3 – Quer treinar a clareza e a concisão dos textos dos alunos? Peça então que eles escrevam um microconto nos 140 caracteres disponíveis no Twitter. Este será um grande desafio que obrigará seus estudantes a pensar sobre cada palavra que acrescentará na história, assim como a planejar bem sua trama.

Debate de ideias

4 – Para discutir uma notícia recente ou um tema que apareceu na última aula, faça perguntas provocativas e solicite que eles compartilhem suas opiniões usando uma hashtag ou marcando o perfil da sala. Criando este fluxo de postagem, você permite que os alunos leiam os tweets um dos outros, engajando-os nas discussões e fazendo com que construam juntos um parecer sobre a situação em questão.

5 – Caso você queria observer a opinião individual dos alunos, evitando que eles se sintam expostos diante do restante da sala, você pode propor uma pergunta para a classe no seu perfil no Twitter e peça para que respondam via direct message. Desse modo, você poderá observar a articulação das ideias dos estudantes sem que haja a interrupção de algum colega, por exemplo.

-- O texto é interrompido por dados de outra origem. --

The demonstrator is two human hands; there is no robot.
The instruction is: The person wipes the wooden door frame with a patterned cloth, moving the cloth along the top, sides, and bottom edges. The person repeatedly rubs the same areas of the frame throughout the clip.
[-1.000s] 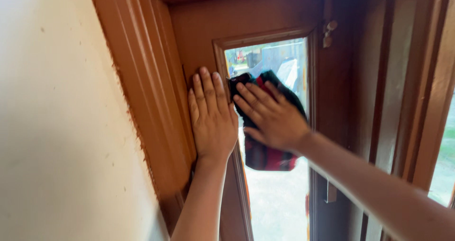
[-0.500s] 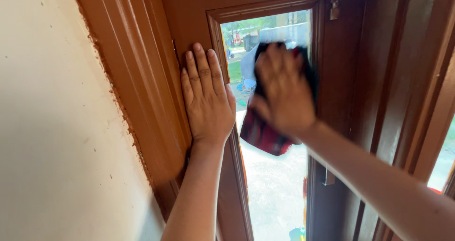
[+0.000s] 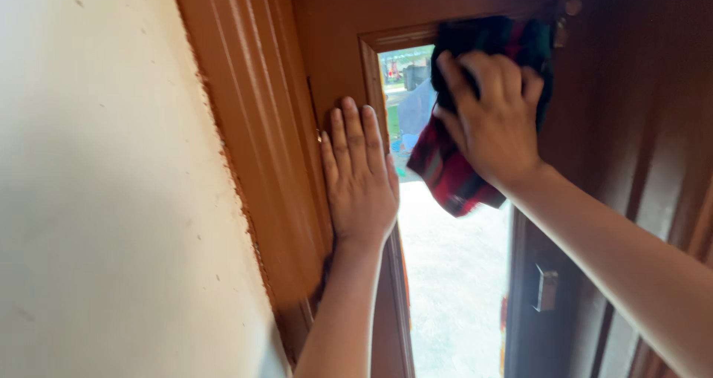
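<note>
The right hand presses a bunched red and dark checked cloth against the narrow glass pane's top corner, hiding it, while the left hand lies flat, fingers spread, on the brown wooden frame.

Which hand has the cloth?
The right hand, pressing the red and dark cloth against the pane's top corner; the left hand lies flat and empty on the frame.
</note>
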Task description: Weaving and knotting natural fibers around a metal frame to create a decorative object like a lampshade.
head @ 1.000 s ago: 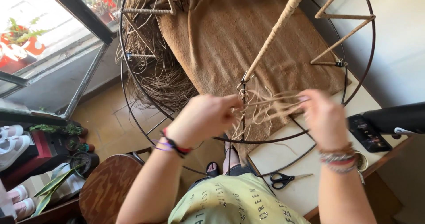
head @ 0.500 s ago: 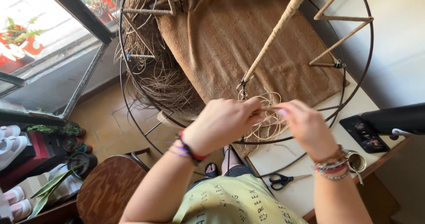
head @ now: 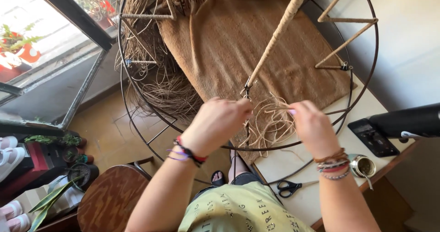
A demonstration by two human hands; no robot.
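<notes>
A large round black metal frame (head: 366, 80) lies over a brown woven mat (head: 238, 44) on a white table (head: 298, 168). One spoke (head: 275, 37) of the frame is wrapped in pale fibre. My left hand (head: 215, 124) pinches the fibre at the bare lower part of that spoke. My right hand (head: 311, 126) holds a loose bundle of pale fibre strands (head: 270, 119) just to the right. The two hands are a short way apart, with the strands running between them.
Black scissors (head: 288, 187) lie on the table near its front edge. A small round metal cup (head: 363, 165) and a dark flat phone (head: 371, 138) sit at the right. A heap of raffia (head: 165, 90) hangs at the left. A wooden stool (head: 110, 197) stands below left.
My hands drew together half a second ago and have since parted a little. The fibre bundle has stayed between them, and the view has shifted slightly.
</notes>
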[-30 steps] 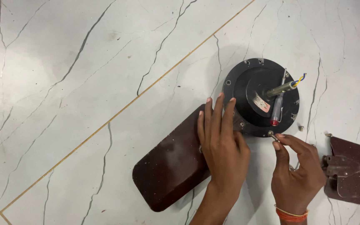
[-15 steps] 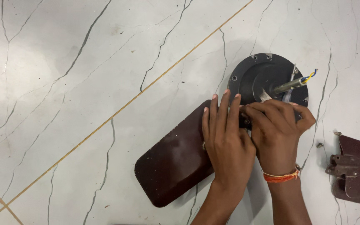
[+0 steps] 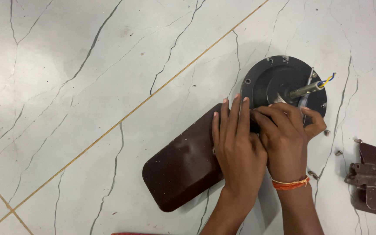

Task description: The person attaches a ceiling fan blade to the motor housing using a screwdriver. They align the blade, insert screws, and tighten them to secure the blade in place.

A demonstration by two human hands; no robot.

6 – Você discutirá alguma notícia recente na próxima aula? Aproveite o Twitter como uma ferramenta para que eles criem um resumo dos aspectos que consideram mais importantes, de modo que poderão usá-lo não apenas para contribuir durante o debate na sala de aula, mas também para estudar para uma prova mais tarde.

7 – Tem algum tema em alta que você queira discutir a partir das postagens nas redes sociais? Abra na sala de aula uma pesquisa de uma hashtag ou palavra específica na plataforma e peça a opinião da classe. Mais tarde, eles mesmos poderão contribuir para as discussões com os consensos e dúvidas da turma.


Acompanhamento do progresso dos alunos

8 – Divulgue as tarefas, projetos e prazos para a entrega de trabalhos no seu perfil para que eles possam acompanhar o calendário da sua disciplina e ainda ter ao que consultar em caso de dúvidas. Para organizar cada uma das suas postagens, o uso de hashtags é recomendado.

9 – Permita que eles enviem para sua caixa de entrada de direct messages questões que surgiram enquanto faziam as lições de casa. Esta é uma maneira de evitar que os alunos mais tímidos fiquem calados durante as aulas, apesar das suas dificuldades na realização de exercícios, por exemplo.

10 – Para saber como está o aprendizado de cada estudante, peça que eles compartilhem seu progresso e o que consideram desafios na sua disciplina. Assim, eles podem se sentir menos acanhados diante do próprio processo de estudos e tendo maior liberdade para pedir conselhos a você. Além disso, esta é uma ótima maneira para que você aprenda a personalizar seus métodos de ensino para conseguir solucionar as dúvidas dos estudantes.